=== THE PROBLEM ===
Retype only what runs from the beginning of the data through the line with "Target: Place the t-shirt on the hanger"; please omit the pictures and keep every line exact.

INPUT FOR THIS TASK: Begin

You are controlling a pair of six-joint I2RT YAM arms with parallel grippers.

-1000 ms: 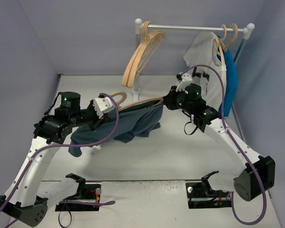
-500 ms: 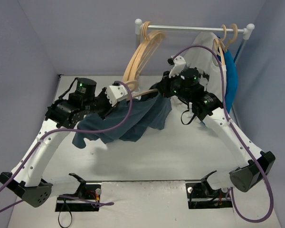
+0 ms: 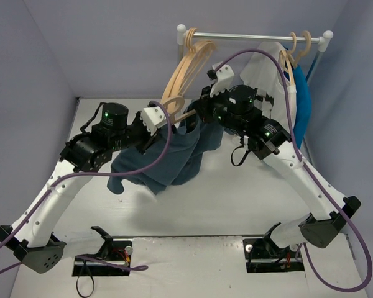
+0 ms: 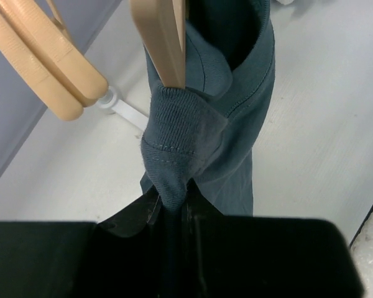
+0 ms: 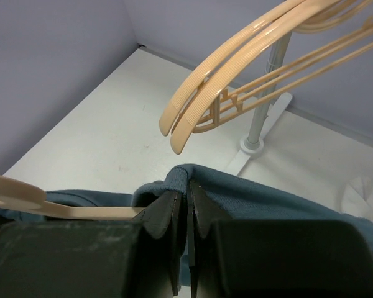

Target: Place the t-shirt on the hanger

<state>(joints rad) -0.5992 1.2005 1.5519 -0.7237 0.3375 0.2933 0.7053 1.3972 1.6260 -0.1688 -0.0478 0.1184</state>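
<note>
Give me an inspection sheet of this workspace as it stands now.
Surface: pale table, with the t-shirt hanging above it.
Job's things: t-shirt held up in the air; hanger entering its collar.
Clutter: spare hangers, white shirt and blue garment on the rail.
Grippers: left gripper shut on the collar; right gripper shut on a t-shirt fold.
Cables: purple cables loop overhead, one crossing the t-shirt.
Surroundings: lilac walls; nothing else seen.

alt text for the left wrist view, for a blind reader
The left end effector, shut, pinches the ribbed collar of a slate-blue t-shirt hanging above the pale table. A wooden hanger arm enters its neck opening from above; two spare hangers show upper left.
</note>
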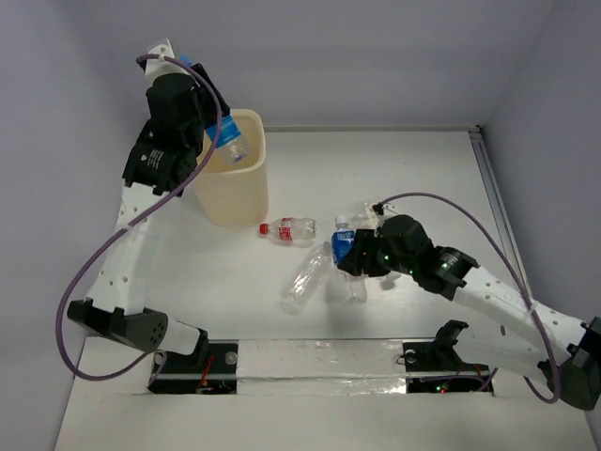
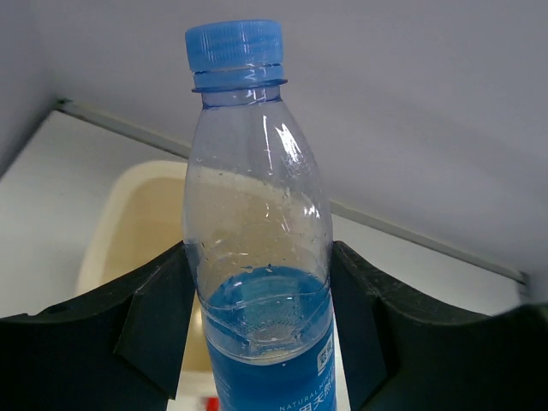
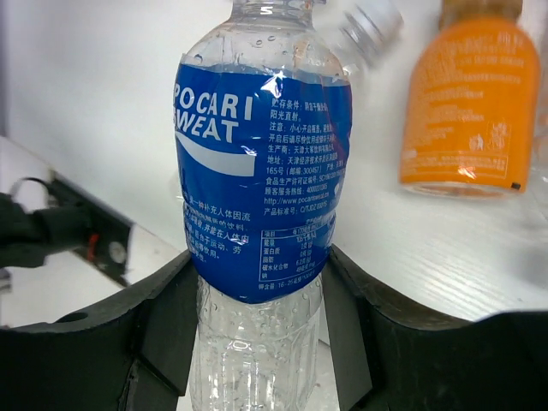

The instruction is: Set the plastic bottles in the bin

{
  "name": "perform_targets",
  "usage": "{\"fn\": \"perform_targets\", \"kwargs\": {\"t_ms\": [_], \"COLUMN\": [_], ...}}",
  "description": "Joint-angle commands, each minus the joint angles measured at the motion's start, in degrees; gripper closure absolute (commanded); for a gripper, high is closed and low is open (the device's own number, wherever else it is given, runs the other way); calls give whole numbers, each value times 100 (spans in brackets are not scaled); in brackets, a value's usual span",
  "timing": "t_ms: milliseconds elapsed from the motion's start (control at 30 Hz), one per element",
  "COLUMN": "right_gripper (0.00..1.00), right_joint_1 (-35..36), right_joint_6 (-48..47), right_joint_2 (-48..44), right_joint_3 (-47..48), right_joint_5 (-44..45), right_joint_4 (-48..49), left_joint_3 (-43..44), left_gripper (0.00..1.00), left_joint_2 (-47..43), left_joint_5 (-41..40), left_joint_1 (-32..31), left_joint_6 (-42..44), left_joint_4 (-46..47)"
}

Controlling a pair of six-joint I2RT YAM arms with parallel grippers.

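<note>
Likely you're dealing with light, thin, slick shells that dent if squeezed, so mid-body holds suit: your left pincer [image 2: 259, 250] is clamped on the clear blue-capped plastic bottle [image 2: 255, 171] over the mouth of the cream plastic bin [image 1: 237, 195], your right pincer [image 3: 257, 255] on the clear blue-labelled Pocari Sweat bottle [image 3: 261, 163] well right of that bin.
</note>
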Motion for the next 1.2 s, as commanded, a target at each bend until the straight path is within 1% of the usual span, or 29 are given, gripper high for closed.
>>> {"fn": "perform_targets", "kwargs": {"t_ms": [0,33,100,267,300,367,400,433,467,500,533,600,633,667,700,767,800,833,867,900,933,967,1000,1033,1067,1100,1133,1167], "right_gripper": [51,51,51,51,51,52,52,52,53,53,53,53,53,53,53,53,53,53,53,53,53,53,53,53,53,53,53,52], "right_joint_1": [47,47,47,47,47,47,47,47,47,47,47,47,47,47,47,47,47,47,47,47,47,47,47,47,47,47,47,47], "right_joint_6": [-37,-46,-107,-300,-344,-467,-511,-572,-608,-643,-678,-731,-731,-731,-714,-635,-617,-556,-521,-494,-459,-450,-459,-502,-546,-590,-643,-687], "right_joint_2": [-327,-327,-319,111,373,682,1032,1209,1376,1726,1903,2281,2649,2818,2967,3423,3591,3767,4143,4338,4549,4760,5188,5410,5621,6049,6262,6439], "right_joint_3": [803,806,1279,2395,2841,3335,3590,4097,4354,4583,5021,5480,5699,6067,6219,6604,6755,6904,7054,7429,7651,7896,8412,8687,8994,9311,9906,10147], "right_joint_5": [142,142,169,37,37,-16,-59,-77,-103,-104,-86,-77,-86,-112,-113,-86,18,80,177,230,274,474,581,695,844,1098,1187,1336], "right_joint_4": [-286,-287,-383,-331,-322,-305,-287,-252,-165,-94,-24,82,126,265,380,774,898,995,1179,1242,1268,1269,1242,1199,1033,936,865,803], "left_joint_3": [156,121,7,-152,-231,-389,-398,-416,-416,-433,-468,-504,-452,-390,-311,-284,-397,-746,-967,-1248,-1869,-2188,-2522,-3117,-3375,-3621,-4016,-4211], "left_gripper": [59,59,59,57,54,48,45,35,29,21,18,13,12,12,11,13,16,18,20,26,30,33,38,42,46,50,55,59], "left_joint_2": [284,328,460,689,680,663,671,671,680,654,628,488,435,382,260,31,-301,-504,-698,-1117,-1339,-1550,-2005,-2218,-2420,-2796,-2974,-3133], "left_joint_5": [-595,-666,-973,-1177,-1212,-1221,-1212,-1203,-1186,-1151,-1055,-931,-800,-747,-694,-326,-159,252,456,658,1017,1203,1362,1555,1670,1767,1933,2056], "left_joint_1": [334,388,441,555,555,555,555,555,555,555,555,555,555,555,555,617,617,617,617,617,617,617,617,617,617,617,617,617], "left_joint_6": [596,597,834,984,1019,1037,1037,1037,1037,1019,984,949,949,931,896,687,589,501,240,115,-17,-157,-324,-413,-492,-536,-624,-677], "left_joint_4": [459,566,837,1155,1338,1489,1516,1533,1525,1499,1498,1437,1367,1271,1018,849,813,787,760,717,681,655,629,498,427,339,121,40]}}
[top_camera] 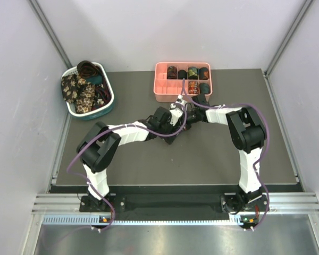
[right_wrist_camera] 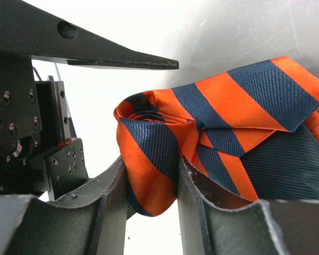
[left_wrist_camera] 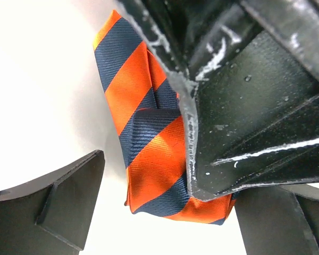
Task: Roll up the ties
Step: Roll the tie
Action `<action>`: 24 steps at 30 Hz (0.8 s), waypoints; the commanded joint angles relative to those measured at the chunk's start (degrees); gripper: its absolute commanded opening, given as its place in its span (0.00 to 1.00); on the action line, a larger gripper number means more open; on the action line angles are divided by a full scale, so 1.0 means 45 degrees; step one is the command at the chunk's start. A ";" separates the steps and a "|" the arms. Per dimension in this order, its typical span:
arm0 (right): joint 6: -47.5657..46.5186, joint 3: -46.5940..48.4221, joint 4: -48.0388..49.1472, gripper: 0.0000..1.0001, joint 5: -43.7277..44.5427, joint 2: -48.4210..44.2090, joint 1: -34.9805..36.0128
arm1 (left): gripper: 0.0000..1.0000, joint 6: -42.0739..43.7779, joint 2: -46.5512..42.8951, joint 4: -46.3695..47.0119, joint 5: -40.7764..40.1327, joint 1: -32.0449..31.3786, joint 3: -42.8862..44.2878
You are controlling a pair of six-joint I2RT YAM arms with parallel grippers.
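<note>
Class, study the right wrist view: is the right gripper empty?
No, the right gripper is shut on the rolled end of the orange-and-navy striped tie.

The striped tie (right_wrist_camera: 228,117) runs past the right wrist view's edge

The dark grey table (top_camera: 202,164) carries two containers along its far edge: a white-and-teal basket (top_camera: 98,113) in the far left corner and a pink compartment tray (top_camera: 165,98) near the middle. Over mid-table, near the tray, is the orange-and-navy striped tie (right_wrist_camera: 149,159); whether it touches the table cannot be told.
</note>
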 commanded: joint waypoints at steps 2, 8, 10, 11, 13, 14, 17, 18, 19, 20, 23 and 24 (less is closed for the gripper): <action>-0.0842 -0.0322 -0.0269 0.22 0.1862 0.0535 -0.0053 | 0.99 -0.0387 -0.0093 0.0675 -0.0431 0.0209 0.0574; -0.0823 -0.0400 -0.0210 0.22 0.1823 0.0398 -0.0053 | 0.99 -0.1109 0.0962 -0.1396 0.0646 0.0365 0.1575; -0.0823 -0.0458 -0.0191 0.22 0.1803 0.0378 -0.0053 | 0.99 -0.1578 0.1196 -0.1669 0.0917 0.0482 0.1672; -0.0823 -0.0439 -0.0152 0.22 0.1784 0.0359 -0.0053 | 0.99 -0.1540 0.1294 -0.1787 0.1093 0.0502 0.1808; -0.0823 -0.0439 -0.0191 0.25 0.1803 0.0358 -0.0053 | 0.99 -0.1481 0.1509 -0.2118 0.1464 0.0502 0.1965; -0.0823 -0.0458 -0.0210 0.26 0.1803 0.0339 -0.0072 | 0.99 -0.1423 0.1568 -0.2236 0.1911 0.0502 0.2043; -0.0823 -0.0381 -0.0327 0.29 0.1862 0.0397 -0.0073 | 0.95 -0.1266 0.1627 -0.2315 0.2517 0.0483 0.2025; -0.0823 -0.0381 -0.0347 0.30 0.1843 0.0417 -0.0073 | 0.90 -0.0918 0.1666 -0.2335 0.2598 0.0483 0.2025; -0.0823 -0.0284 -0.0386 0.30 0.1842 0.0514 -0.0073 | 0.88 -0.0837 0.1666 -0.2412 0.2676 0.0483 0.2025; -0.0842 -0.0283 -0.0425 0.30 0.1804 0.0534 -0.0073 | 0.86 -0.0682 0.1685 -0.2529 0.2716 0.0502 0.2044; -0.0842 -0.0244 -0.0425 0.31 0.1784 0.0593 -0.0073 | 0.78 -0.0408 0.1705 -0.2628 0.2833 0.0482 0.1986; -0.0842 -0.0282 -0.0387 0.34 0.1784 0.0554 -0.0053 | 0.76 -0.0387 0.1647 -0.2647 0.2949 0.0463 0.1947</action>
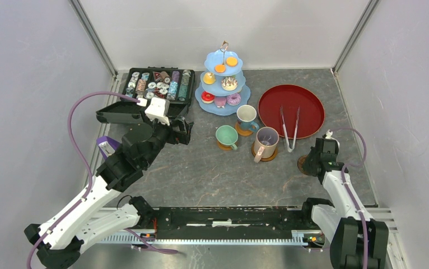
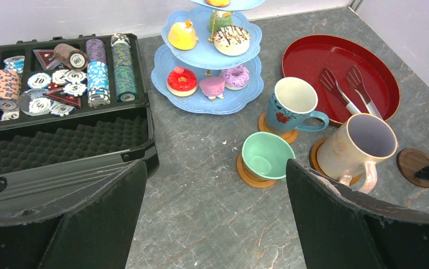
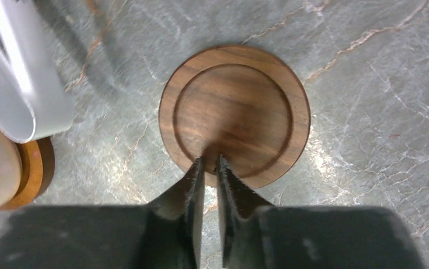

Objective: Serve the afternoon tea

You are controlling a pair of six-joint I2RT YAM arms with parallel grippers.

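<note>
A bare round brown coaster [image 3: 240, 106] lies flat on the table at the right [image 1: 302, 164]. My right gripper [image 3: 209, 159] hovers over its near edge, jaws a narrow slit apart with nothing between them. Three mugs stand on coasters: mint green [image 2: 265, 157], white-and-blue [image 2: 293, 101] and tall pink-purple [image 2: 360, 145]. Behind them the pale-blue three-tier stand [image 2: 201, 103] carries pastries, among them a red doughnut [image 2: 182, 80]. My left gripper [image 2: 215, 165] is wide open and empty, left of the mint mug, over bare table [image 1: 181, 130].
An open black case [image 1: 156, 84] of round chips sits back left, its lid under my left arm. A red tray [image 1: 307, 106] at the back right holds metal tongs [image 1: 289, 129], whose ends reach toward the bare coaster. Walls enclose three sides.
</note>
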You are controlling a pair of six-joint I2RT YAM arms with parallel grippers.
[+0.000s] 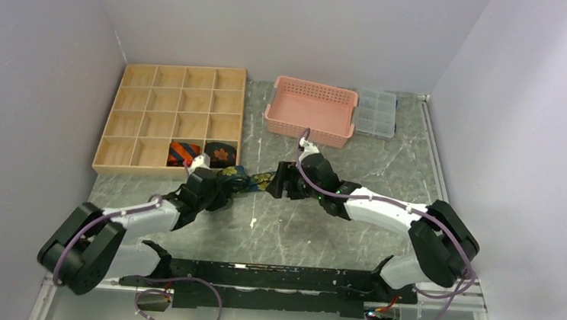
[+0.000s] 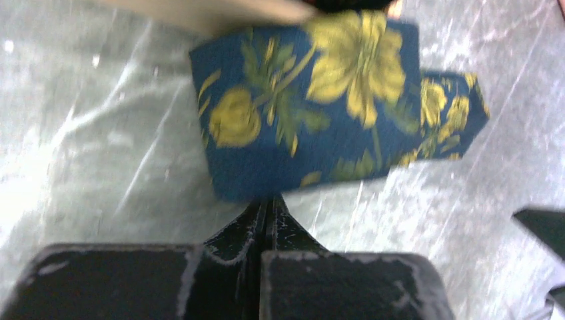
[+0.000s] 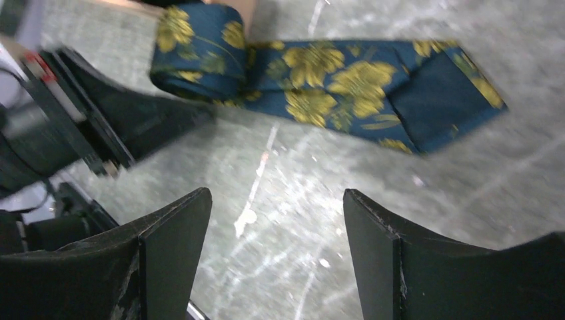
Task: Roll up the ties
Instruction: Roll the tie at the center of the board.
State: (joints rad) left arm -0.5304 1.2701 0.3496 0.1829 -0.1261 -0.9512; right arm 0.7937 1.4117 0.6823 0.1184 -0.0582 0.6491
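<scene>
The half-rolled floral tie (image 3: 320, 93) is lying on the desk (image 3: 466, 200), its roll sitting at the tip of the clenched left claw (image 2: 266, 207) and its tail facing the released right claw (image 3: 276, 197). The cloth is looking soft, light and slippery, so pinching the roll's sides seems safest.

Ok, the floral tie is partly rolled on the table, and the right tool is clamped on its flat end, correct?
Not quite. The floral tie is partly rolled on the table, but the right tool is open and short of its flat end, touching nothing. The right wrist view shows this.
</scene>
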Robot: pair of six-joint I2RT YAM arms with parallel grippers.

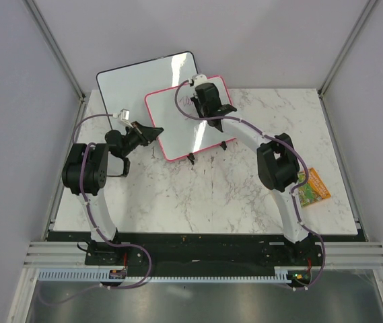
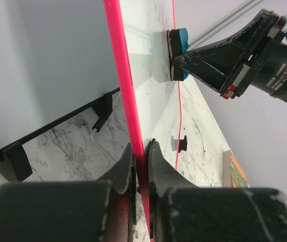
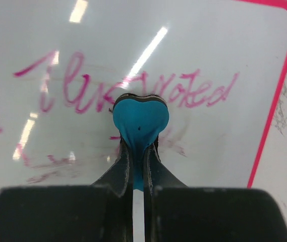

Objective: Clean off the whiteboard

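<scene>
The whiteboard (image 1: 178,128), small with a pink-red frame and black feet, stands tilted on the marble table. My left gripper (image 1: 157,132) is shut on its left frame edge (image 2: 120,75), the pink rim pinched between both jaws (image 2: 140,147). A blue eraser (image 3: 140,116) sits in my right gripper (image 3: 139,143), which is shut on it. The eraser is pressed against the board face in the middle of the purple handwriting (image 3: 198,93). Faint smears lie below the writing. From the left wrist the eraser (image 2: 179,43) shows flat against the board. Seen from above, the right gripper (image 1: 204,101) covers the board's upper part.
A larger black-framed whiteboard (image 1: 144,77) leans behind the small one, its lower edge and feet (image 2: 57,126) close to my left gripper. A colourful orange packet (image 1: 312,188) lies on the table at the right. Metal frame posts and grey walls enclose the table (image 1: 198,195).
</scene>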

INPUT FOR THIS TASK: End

=== SOLVED EXERCISE ===
You are controlling a pair of six-joint I2RT YAM arms with parallel grippers.

-1000 ms: 
-500 ms: 
+0 ms: 
+0 ms: 
+0 ms: 

Target: Place the t-shirt on the hanger

Besides the given answer, there is nothing more to add.